I know Commsec's ETFs don't have energy sector funds and the most likely investment path into Nat. Gas would be through a futures contract.


----------



## tothemax6 (21 December 2010)

Regarding gas futures contracts or ETFs, like how would you even store the stuff? Would it like be in a big bag or something?


----------



## arae (21 December 2010)

Wysiwyg said:


> I know Commsec's ETFs don't have energy sector funds and the most likely investment path into Nat. Gas would be through a futures contract.




Thanks Wysiwyg. I found this on the ASX website;

*About ASX Natural Gas Futures & Options*

The Australian Securities Exchange (ASX) listed Victorian Wholesale Gas Futures contracts on Tuesday 21 July 2009.

ASX's product suite of natural gas futures and options products will expand as gas markets in Australia continue to evolve.

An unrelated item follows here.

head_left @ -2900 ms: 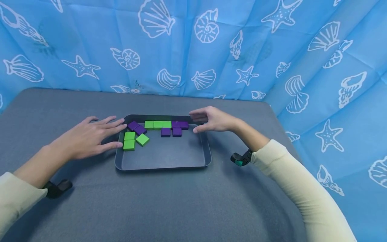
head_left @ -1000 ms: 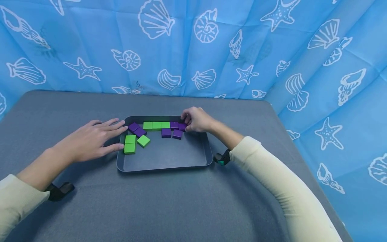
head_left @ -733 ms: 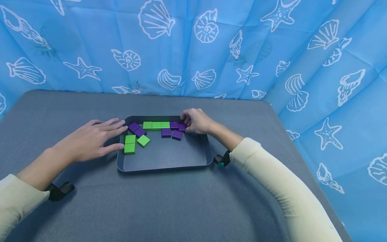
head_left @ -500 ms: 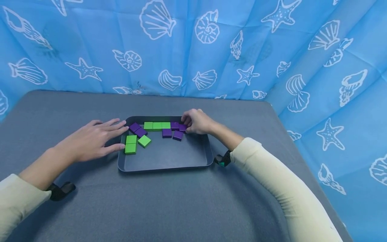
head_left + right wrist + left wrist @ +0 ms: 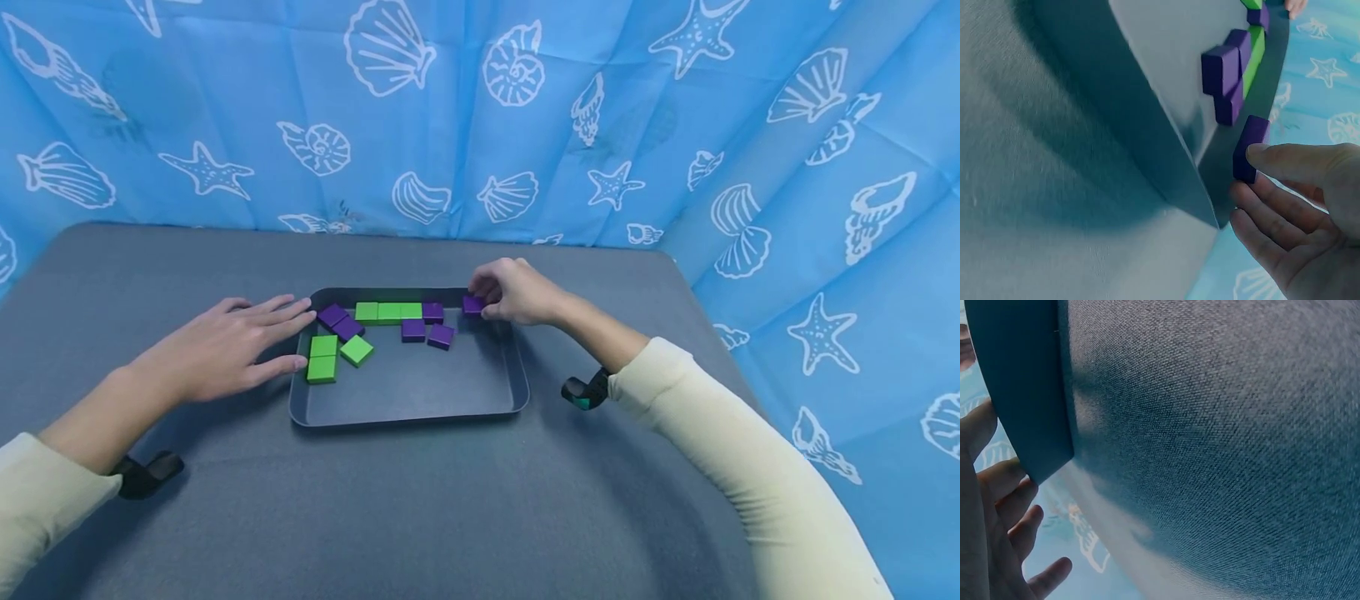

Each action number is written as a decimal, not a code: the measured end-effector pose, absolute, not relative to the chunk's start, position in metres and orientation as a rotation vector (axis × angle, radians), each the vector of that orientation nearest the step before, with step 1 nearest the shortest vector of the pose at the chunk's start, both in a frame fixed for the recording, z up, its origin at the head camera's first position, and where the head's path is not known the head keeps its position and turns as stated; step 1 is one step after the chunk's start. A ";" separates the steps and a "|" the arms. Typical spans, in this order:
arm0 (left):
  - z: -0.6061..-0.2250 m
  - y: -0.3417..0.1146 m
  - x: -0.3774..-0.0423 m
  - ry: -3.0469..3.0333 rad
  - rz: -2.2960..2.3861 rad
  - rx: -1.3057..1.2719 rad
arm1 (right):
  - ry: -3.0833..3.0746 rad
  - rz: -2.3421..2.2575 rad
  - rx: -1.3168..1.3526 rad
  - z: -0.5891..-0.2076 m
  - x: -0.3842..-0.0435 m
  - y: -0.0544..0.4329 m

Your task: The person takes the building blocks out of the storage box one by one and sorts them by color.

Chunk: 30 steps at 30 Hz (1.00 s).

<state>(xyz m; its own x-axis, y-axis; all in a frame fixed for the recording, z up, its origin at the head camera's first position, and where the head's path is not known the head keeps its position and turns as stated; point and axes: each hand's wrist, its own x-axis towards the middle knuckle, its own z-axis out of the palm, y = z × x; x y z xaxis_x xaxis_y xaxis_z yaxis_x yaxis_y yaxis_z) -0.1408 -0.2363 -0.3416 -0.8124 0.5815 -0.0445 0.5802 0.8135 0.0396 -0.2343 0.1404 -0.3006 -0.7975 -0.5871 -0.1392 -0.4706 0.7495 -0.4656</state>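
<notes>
Right hand (image 5: 517, 293) has just pulled a purple block (image 5: 473, 306) off the right end of the back row (image 5: 389, 313); fingers narrow, pinching it against the thumb. Block now sits near the far right corner of the tray (image 5: 420, 392), with a gap to the end purple block (image 5: 432, 313). Lifted or touching the tray floor: can't tell. For the work, it looks free to handle alone. Left hand (image 5: 221, 346) unchanged, fingers straight and spread, touching the tray's left side.
</notes>
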 end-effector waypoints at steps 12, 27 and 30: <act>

What are ASX Victorian Wholesale Gas Futures?
ASX Victorian Wholesale Gas Futures are standardised and centrally cleared financial contracts structured as contracts for difference (CFD) that cash settle against the arithmetic average of the beginning of day (6am) prices in the Victorian wholesale gas market over the period of a calendar quarter.


------------------------------------------------

As this investment option is in the form of CFD's it's a little too risky for my appetite. Would you happen to know if you could invest in a natural gas ETF from an overseas market through commsec?


----------



## Smurf1976 (22 December 2010)

arae said:


> I think we're on a different wavelength here. Natural Gas is near its 3 year low ($4.22 at time of posting). I'd argue I'm early to the party. http://data.cnbc.com/quotes/NGCV1/tab/2



US natural gas may be at that price, but natural gas is not a global market. The price in Australia is not the same as in the US, and it's different again in other countries. Indeed it's substantially different within Australia - for example domestic gas prices in WA have been considerably higher than those in the Eastern states in recent years because WA is part of a (higher priced) global market via LNG exports whereas the Eastern states are not.


----------



## IB12 (22 December 2010)

Nymex. 
NG.
(n.b - too much production / over-supply IMO).


----------



## Tysonboss1 (22 December 2010)

Smurf1976 said:


> US natural gas may be at that price, but natural gas is not a global market. The price in Australia is not the same as in the US, and it's different again in other countries. Indeed it's substantially different within Australia - for example domestic gas prices in WA have been considerably higher than those in the Eastern states in recent years because WA is part of a (higher priced) global market via LNG exports whereas the Eastern states are not.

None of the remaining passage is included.